Yield on 30-Year US Treasury Hits 18-Year High
The yield on 30-year US Treasuries rose to 5.18%, a record since 2007. The rising yield is putting pressure on the stock market, especially on technology stocks.
We are witnessing a historic moment: the yield on 30-year US Treasury bonds has broken through 5.18% — the highest since 2007. But the main drama is unfolding not in the charts, but in the offices of the Federal Reserve and on the floors of the largest hedge funds. The market is no longer discussing when the rate will be cut. Bets are being placed on when it will be raised. And that completely changes the rules of the game for the entire world of capital.
The Bottom Line: What's Really Happening
The current sell-off in long-dated Treasuries is not panic, but cold calculation. The largest institutional investors, the so-called "bond vigilantes," are back. Their goal is not just to profit from falling prices, but to force the new Fed Chair Kevin Warsh into concrete action. Warsh, whose inauguration is scheduled for this Friday, is known as a hawk and a critic of large-scale central bank interventions. By his inaction and reluctance to immediately buy up the market, he is giving the "vigilantes" a green light to continue their assault. The market is testing the new sheriff's mettle: either he breaks inflation with tough rhetoric and a rate hike, or the market does it for him by crashing the value of all US government debt.
Timeline and Context
The point of no return was passed in mid-May, when an auction for 30-year bonds showed below-average demand, and the yield settled above the psychological 5% mark. But the real trigger was the escalation of the conflict with Iran in late February, which sent energy prices soaring. Since then, inflation expectations have become unmoored from reality: the April US Consumer Price Index jumped to 3.8% year-over-year. Investors realized that cheap oil is gone, and with it, cheap money. By May 19, the yield on 2-year notes had already exceeded 4.11%, signaling that the market is pricing in at least one Fed rate hike this year, possibly by December.
Who Wins and Who Loses
The winners are large pension funds and insurance companies, which have been on a meager diet of low rates for years and can now build portfolios with guaranteed yields above 5% in dollars for the next 30 years. This is their golden time.

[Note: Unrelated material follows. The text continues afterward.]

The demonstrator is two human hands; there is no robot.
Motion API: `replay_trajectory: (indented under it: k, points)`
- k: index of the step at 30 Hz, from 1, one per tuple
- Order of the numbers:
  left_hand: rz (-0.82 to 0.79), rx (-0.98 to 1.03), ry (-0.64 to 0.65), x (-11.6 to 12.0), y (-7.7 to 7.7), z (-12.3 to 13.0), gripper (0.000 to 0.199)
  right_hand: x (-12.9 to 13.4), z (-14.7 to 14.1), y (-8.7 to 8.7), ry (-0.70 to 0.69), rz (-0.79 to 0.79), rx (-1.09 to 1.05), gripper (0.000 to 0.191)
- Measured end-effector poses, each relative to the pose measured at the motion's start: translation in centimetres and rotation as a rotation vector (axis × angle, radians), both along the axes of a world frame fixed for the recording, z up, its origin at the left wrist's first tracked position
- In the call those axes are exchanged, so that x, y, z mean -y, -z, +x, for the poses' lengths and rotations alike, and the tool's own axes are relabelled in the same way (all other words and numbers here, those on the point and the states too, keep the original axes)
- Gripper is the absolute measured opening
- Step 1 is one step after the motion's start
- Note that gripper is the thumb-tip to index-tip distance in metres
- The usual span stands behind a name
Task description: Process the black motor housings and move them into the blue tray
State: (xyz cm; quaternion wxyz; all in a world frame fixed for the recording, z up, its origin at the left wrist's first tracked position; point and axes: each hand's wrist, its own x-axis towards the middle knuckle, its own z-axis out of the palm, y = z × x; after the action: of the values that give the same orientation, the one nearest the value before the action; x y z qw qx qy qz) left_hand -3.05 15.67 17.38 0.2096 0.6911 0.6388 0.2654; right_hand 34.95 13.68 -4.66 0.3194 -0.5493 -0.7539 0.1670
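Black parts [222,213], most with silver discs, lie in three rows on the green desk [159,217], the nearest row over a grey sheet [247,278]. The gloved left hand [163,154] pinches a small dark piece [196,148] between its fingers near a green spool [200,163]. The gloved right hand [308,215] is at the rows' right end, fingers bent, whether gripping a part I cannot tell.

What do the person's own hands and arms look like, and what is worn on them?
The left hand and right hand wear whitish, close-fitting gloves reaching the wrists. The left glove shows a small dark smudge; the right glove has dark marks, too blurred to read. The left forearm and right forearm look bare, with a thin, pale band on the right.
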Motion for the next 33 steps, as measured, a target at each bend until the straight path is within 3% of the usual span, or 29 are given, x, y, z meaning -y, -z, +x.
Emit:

The losers are investment banks sitting on a pile of unsold corporate debt worth over $50 billion, and, of course, the technology sector. For IT giants, whose value is built on expectations of future super-profits discounted at a low rate, the rise in the risk-free rate to 5% is a catastrophe. That is why we are seeing declines in the Nasdaq and S&P 500 indices, despite some positive corporate news. The ceiling for growth stocks is getting lower and lower.
What the Media Isn't Saying
While everyone is discussing inflation, the main non-obvious insight lies in the area of liquidity and accounting manipulation. Analysts overlook that a significant portion of banks, especially regional ones, hold old Treasuries on their balance sheets purchased when rates were 1-2%. Their market value is now 30-40% below par. To avoid booking losses and damaging capital adequacy, banks have moved these securities from the trading book to the held-to-maturity portfolio. This is legal, but it creates a "glass" ceiling for lending: banks cannot sell bad assets, so they cannot issue new loans. The real economy is suffocating not from high rates per se, but from the hidden paralysis of bank balance sheets. It is this mechanism, not just Fed actions, that is choking economic growth while simultaneously preventing inflation from falling due to a contraction in the supply of goods and services.
Forecast: Next 30 Days and 90 Days
30 days (by June 21, 2026). I expect Kevin Warsh to take an uncompromising stance at his first press conference. He will not announce new QE to rescue the stock market. This will cause a shock and a short-term drop in the S&P 500 of another 2-3%, and the yield on 30-year bonds will test the 5.3% level. Warsh needs to show he is not weak. However, a 50-basis-point tightening will not happen — he will limit himself to rhetoric, giving the market time to adapt.
90 days (by the end of August 2026). The moment of truth arrives. According to analysts' estimates, by this time the US Treasury will face the need to refinance multi-billion-dollar debt. Given that a Bank of America survey shows 62% of managers expect the yield on 30-year bonds to rise to 6%, buyers at auctions will demand an even larger premium. If inflation does not start to slow sharply by then, the Fed will be forced to raise rates by 25 basis points. This will shock markets that are still hoping for a "dovish" pivot.
Editorial Forecast
Asset: S&P 500 Index. Direction: decline over the next 24-72 hours.
Key levels: a break below support at 5830 points will open the way to 5780 points. Confidence level: medium. The stock market will continue to price in the rise in the risk-free rate, and even positive PMI data, if released, will be perceived as a pro-inflationary factor, increasing pressure on the Fed. The main risk to the forecast is an unexpectedly "dovish" statement from Kevin Warsh upon taking office, which could trigger a temporary short squeeze and a bounce in the index. This is the editorial opinion, not an investment recommendation.